Atas dasar pewaris dominan peruntungan demokrasi ini, media pun bergerak setiap waktu dengan segala energinya menawarkan pikiran, wacana, opini, peristiwa, hiburan dalam ragam kemasan kepada publik, termasuk berkompetesi dengan sesamanya baik di tingkat lokal maupun nasional untuk menjadi yang terdepan dalam mengabarkan (meminjam istilah dari TV One) dan terasyik dalam menyiarkan.

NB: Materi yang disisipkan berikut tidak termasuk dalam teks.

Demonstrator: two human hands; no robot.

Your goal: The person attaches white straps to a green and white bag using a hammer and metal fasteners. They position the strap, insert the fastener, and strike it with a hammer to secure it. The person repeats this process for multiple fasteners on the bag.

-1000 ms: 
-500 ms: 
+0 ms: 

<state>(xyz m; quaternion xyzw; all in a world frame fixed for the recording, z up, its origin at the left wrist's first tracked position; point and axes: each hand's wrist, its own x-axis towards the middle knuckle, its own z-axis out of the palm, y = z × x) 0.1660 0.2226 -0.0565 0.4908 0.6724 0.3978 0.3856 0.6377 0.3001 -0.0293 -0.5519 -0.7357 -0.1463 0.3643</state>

Kebebasan Media dan Paradoks demokrasi
Menyikapi perkembangan media dan dampak yang ditimbulkannya kepada publik, pandangan Samuel Huntington (2000), saya kira menarik untuk dicermati berkaitan dengan paradox democracy. Sekalipun Huntington membahas paradoks demokrasi dalam kasus Indonesia lebih memfokuskan pada langkah-langkah pencederaan demokrasi (defektif demokrasi) oleh sebagian elit dalam meraih kekuasaan dengan memanfaatkan hadirnya demokrasi itu sendiri. Saya kira adaptasi paradox democracy dalam konteks perkembangan media sangatlah mengalami kemiripan dalam menelaah perkembangannya, dimana fakta dampak negatif tayangan media kepada publik adalah salah satu kontraproduktif dari harapan demokrasi. Contoh yang paling gampang adalah ketika media mampu memainkan “sentiment primordial” yang pekat kepada publik, ketika siapa dan partai apa pemilik industri media tersebut. Ini adalah situasi tidak aman dalam perjalanan media di Indonesia dalam rangka kepentingan bangsa, dimana kecenderungan penguasaan atas kepemilikan semakin meningkat yang otomatis semakin menurunkan kebebasan pilihan atas media independen.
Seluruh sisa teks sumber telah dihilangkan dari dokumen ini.